TASK REQUIREMENTS: Print out every entry that follows, exactly as written.

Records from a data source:
========================
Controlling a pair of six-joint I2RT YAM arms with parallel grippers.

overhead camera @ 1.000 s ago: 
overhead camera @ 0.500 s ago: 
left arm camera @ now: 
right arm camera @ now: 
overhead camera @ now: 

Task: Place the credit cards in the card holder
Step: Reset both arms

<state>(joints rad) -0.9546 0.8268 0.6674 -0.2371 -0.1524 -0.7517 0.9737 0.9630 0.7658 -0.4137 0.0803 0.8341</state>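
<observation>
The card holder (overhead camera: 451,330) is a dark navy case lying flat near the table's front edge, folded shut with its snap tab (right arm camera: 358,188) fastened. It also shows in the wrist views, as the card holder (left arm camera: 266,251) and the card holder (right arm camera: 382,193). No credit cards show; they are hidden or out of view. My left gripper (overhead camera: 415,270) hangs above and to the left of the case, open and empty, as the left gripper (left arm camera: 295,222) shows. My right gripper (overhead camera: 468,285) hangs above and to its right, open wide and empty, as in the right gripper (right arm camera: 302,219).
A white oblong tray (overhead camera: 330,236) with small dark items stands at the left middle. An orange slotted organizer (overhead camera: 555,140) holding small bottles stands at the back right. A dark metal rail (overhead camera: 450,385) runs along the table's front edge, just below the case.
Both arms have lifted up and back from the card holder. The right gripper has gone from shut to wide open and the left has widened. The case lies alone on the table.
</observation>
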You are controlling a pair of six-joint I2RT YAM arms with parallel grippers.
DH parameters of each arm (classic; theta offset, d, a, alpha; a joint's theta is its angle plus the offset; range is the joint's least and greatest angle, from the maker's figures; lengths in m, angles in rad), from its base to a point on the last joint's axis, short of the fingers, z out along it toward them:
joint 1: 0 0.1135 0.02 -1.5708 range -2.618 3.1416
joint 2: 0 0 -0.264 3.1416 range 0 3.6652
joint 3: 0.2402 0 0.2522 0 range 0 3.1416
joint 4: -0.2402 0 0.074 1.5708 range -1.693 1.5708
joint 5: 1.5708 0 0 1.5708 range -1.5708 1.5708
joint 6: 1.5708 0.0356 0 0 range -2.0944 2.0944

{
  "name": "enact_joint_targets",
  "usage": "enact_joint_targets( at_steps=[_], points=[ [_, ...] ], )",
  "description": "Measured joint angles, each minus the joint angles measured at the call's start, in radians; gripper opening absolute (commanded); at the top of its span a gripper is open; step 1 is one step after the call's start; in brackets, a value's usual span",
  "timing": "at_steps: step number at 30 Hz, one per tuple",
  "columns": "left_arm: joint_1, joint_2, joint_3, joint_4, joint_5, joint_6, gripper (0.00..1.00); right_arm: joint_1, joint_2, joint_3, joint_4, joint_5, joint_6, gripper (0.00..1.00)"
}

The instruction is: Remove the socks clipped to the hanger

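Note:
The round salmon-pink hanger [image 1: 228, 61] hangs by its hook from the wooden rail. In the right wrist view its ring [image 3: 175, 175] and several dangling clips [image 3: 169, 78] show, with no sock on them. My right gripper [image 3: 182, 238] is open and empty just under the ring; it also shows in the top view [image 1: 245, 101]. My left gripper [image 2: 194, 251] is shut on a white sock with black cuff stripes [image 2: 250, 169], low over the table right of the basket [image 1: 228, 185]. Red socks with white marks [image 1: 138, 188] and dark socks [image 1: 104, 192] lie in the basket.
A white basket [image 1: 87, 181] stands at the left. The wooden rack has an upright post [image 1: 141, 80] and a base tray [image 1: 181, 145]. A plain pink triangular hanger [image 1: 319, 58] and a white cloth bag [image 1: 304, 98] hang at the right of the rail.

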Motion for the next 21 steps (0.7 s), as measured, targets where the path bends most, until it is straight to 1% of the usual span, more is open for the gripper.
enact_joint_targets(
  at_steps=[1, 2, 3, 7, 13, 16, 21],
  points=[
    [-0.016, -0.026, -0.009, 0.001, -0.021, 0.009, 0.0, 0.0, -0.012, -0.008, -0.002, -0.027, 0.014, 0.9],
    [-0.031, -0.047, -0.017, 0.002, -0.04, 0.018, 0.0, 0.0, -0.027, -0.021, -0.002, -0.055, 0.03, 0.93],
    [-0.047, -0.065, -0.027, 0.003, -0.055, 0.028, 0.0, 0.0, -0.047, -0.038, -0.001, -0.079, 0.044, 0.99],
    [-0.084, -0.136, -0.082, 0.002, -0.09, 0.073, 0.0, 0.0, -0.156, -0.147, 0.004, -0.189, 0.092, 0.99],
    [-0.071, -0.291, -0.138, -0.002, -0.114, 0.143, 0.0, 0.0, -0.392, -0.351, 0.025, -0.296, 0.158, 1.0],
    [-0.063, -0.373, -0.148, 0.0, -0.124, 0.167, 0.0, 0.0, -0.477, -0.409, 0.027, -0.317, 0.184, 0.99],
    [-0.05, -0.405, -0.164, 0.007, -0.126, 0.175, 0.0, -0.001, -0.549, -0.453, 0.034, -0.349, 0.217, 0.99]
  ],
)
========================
EXERCISE SOLUTION:
Controlling a pair of six-joint I2RT YAM arms with parallel grippers.

overhead camera @ 1.000 s ago: 
overhead camera @ 0.500 s ago: 
left arm camera @ now: 
right arm camera @ now: 
overhead camera @ now: 

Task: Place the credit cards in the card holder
Step: Reset both arms

<state>(joints rad) -0.9546 0.8268 0.6674 -0.2371 -0.1524 -0.7517 0.9737 0.9630 0.7658 -0.4137 0.0803 0.8341</state>
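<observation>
The card holder (overhead camera: 451,330) is a dark navy case lying flat near the table's front edge, folded shut with its snap tab (right arm camera: 358,188) fastened. It also shows in the wrist views, as the card holder (left arm camera: 266,251) and the card holder (right arm camera: 382,193). No credit cards show; they are hidden or out of view. My left gripper (overhead camera: 415,270) hangs above and to the left of the case, open and empty, as the left gripper (left arm camera: 295,222) shows. My right gripper (overhead camera: 468,285) hangs above and to its right, open wide and empty, as in the right gripper (right arm camera: 302,219).
A white oblong tray (overhead camera: 330,236) with small dark items stands at the left middle. An orange slotted organizer (overhead camera: 555,140) holding small bottles stands at the back right. A dark metal rail (overhead camera: 450,385) runs along the table's front edge, just below the case.
Both arms have lifted up and back from the card holder. The right gripper has gone from shut to wide open and the left has widened. The case lies alone on the table.
</observation>
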You are controlling a pair of six-joint I2RT YAM arms with parallel grippers.
DH parameters of each arm (classic; theta offset, d, a, alpha; a joint's theta is its angle plus the offset; range is the joint's least and greatest angle, from the maker's figures; lengths in m, angles in rad), from its base to a point on the last joint's axis, short of the fingers, z out along it toward them:
joint 1: 0 0.1135 0.02 -1.5708 range -2.618 3.1416
joint 2: 0 0 -0.264 3.1416 range 0 3.6652
joint 3: 0.2402 0 0.2522 0 range 0 3.1416
joint 4: -0.2402 0 0.074 1.5708 range -1.693 1.5708
joint 5: 1.5708 0 0 1.5708 range -1.5708 1.5708
joint 6: 1.5708 0.0356 0 0 range -2.0944 2.0944

{
  "name": "enact_joint_targets",
  "usage": "enact_joint_targets( at_steps=[_], points=[ [_, ...] ], )",
  "description": "Measured joint angles, each minus the joint angles measured at the call's start, in radians; gripper opening absolute (commanded); at the top of its span a gripper is open; step 1 is one step after the call's start; in brackets, a value's usual span",
  "timing": "at_steps: step number at 30 Hz, one per tuple",
  "columns": "left_arm: joint_1, joint_2, joint_3, joint_4, joint_5, joint_6, gripper (0.00..1.00); right_arm: joint_1, joint_2, joint_3, joint_4, joint_5, joint_6, gripper (0.00..1.00)"
}

The instruction is: Remove the socks clipped to the hanger

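Note:
The round salmon-pink hanger [image 1: 228, 61] hangs by its hook from the wooden rail. In the right wrist view its ring [image 3: 175, 175] and several dangling clips [image 3: 169, 78] show, with no sock on them. My right gripper [image 3: 182, 238] is open and empty just under the ring; it also shows in the top view [image 1: 245, 101]. My left gripper [image 2: 194, 251] is shut on a white sock with black cuff stripes [image 2: 250, 169], low over the table right of the basket [image 1: 228, 185]. Red socks with white marks [image 1: 138, 188] and dark socks [image 1: 104, 192] lie in the basket.
A white basket [image 1: 87, 181] stands at the left. The wooden rack has an upright post [image 1: 141, 80] and a base tray [image 1: 181, 145]. A plain pink triangular hanger [image 1: 319, 58] and a white cloth bag [image 1: 304, 98] hang at the right of the rail.
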
Motion for the next 21 steps (0.7 s), as measured, targets where the path bends most, until it is straight to 1% of the usual span, more is open for the gripper.
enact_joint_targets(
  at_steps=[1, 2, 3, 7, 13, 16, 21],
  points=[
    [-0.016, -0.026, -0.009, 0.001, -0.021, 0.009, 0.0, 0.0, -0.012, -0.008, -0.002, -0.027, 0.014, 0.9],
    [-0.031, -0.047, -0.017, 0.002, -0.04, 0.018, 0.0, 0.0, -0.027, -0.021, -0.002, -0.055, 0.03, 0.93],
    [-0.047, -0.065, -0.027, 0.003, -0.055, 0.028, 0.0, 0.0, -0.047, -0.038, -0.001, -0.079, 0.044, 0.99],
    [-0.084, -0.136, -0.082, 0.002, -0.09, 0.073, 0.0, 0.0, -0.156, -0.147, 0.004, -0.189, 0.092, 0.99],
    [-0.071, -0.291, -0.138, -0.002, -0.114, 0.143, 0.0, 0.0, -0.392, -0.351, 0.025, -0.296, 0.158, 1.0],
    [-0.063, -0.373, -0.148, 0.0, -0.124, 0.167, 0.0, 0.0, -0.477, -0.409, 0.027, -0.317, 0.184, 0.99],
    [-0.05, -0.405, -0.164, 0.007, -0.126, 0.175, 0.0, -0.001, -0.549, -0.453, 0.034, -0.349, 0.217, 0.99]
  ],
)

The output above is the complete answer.